▶ RECORDS PROVIDED:

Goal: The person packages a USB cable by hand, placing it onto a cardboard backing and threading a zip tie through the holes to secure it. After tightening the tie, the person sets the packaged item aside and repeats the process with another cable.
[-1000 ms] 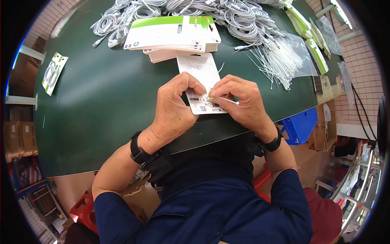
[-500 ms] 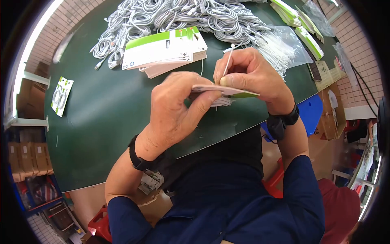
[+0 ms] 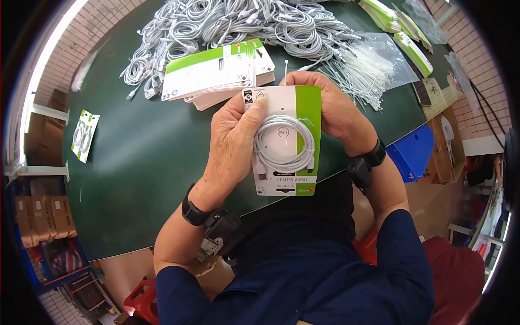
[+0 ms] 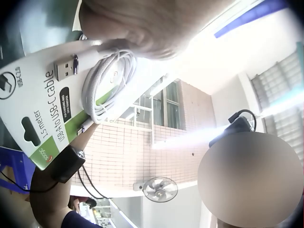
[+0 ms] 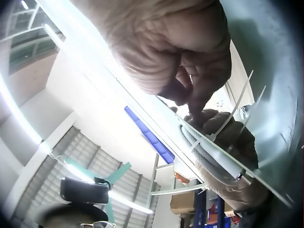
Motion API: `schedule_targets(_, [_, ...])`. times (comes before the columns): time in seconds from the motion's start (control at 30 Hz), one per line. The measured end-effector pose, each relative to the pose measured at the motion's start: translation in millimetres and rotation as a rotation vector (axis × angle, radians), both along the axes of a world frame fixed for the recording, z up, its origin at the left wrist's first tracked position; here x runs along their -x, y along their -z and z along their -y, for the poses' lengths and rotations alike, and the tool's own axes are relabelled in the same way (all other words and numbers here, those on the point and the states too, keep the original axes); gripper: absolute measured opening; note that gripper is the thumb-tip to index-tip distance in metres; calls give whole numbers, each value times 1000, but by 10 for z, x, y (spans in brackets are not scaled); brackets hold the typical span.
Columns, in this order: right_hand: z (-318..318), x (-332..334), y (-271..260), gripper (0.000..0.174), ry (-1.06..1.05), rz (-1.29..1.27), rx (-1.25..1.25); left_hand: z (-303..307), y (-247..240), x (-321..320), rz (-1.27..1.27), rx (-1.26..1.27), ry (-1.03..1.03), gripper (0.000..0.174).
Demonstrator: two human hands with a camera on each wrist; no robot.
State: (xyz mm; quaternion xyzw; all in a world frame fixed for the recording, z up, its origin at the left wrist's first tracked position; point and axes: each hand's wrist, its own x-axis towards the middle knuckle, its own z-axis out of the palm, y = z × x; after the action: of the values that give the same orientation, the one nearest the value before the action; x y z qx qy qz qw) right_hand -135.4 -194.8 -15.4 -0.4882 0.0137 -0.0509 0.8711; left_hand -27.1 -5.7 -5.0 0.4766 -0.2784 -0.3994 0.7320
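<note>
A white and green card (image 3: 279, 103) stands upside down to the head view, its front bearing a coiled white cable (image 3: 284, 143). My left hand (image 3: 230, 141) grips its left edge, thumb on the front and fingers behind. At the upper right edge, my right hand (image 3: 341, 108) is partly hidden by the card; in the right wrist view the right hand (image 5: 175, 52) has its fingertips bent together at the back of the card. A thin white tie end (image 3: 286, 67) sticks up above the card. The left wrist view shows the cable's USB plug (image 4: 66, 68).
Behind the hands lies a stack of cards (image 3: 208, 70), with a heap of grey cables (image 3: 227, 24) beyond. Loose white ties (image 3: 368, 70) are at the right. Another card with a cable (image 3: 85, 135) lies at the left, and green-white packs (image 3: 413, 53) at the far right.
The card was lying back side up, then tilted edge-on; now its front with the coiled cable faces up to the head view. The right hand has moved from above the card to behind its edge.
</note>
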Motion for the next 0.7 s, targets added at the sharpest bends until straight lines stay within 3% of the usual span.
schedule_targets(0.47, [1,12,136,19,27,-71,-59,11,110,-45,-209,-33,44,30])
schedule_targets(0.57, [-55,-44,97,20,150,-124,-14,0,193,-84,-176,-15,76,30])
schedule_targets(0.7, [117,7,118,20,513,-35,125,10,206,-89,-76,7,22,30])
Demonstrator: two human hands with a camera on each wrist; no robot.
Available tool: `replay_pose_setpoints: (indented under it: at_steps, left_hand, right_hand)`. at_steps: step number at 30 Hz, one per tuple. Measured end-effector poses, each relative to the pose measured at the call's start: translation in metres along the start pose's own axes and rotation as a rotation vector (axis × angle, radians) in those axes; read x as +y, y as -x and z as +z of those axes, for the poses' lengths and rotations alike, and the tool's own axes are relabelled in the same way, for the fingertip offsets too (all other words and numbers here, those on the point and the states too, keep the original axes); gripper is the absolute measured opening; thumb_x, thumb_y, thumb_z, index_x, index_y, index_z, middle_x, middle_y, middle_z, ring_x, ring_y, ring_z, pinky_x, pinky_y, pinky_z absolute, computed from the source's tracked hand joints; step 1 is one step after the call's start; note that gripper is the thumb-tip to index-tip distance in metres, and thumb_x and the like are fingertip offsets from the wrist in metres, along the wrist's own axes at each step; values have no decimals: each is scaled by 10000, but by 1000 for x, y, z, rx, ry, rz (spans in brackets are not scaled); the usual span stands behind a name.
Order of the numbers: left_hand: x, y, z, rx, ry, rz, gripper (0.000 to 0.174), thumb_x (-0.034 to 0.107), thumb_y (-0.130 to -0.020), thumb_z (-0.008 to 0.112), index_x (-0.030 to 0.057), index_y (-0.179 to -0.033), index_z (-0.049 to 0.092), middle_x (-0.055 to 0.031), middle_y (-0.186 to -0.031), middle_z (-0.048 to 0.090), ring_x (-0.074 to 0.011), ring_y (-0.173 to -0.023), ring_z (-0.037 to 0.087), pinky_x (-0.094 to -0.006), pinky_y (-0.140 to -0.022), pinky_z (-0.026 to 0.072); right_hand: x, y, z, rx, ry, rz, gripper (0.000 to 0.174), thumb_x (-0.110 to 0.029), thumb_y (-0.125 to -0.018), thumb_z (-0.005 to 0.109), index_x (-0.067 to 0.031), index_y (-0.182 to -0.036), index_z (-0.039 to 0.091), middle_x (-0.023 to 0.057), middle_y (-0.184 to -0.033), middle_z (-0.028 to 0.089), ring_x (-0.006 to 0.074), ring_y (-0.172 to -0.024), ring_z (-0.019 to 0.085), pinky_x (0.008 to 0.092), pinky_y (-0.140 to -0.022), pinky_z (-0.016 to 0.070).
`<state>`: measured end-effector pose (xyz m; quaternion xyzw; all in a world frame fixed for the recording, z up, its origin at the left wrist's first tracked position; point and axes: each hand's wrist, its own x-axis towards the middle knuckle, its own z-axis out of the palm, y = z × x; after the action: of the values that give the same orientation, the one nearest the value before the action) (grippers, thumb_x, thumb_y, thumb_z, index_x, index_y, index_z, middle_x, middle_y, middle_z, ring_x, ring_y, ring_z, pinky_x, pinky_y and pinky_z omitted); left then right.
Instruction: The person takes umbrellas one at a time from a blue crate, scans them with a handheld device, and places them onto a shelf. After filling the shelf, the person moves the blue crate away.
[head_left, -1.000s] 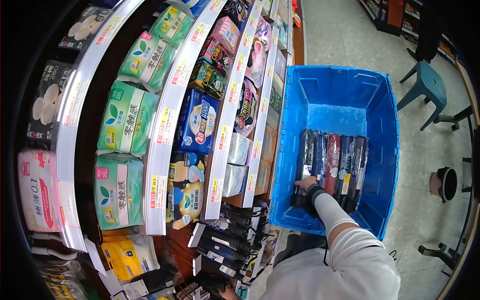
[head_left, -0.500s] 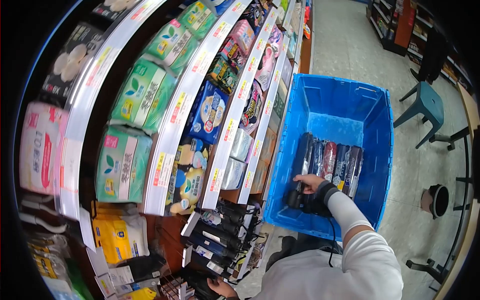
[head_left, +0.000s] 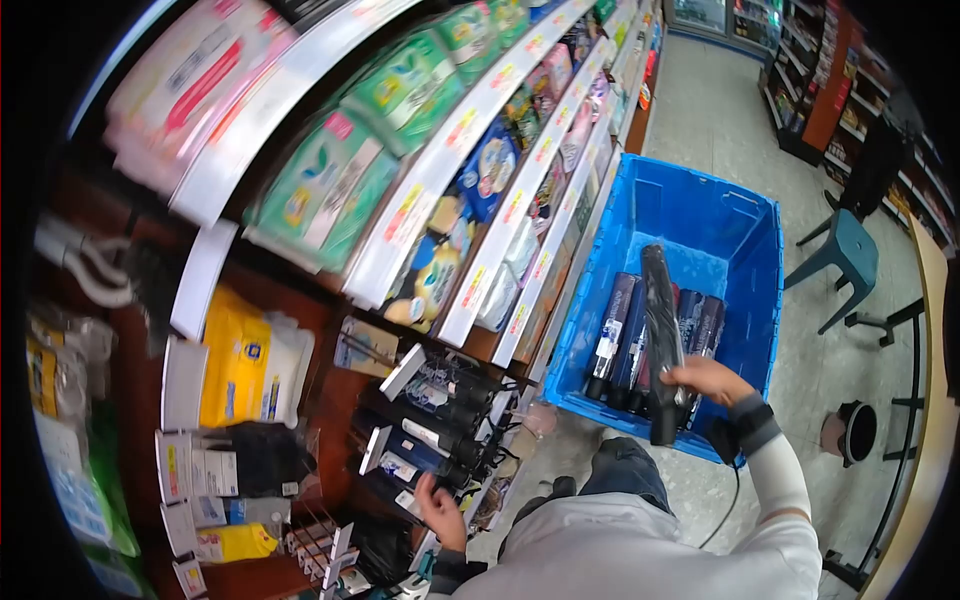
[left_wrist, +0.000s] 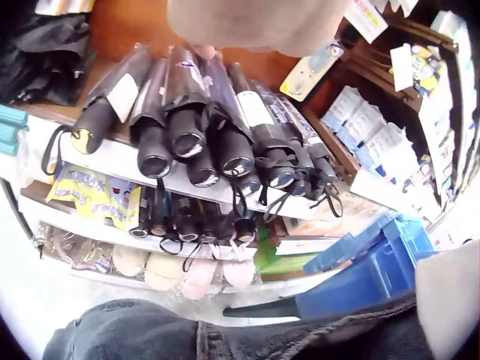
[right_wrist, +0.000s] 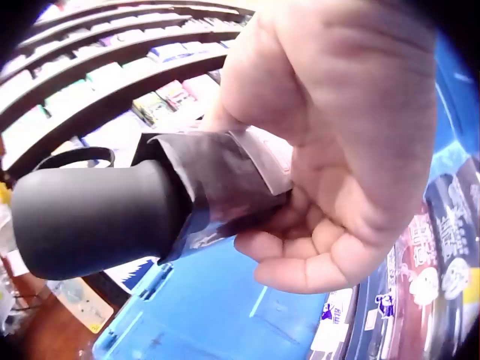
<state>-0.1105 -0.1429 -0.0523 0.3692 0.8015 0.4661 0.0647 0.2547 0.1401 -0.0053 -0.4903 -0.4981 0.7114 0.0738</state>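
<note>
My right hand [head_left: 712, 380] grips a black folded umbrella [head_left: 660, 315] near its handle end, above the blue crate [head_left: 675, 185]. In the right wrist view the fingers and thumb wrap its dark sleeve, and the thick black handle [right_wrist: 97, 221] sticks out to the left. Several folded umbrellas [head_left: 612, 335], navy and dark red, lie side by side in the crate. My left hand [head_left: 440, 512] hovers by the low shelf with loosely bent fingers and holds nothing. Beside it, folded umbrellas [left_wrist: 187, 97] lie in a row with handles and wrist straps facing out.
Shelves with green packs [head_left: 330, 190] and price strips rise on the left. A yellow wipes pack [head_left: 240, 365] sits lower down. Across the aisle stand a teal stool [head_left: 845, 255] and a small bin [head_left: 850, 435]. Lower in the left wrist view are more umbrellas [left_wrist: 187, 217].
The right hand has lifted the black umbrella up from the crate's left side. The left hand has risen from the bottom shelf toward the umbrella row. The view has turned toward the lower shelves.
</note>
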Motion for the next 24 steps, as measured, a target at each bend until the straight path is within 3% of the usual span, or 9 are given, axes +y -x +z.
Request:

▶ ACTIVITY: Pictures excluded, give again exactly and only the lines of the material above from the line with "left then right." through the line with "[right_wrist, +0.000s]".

▶ RESULT OF THE TASK:
`<state>`: measured end-effector pose (xyz m; quaternion xyzw; all in a world frame fixed for the recording, z up, its origin at the left wrist's first tracked position; point and axes: each hand's wrist, its own x-axis towards the middle knuckle, its own z-axis out of the palm, y = z × x; after the action: of the values that give the same orientation, the one nearest the value before the action) (grippers, thumb_x, thumb_y, thumb_z, index_x, index_y, index_z, middle_x, middle_y, middle_z, ring_x, ring_y, ring_z, pinky_x, pinky_y and pinky_z omitted); left then right.
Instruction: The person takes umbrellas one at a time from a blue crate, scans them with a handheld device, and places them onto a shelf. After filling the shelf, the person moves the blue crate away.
[head_left, -1.000s] 
[head_left, -0.500s] 
[head_left, +0.000s] 
[left_wrist, +0.000s] 
[right_wrist, +0.000s] 

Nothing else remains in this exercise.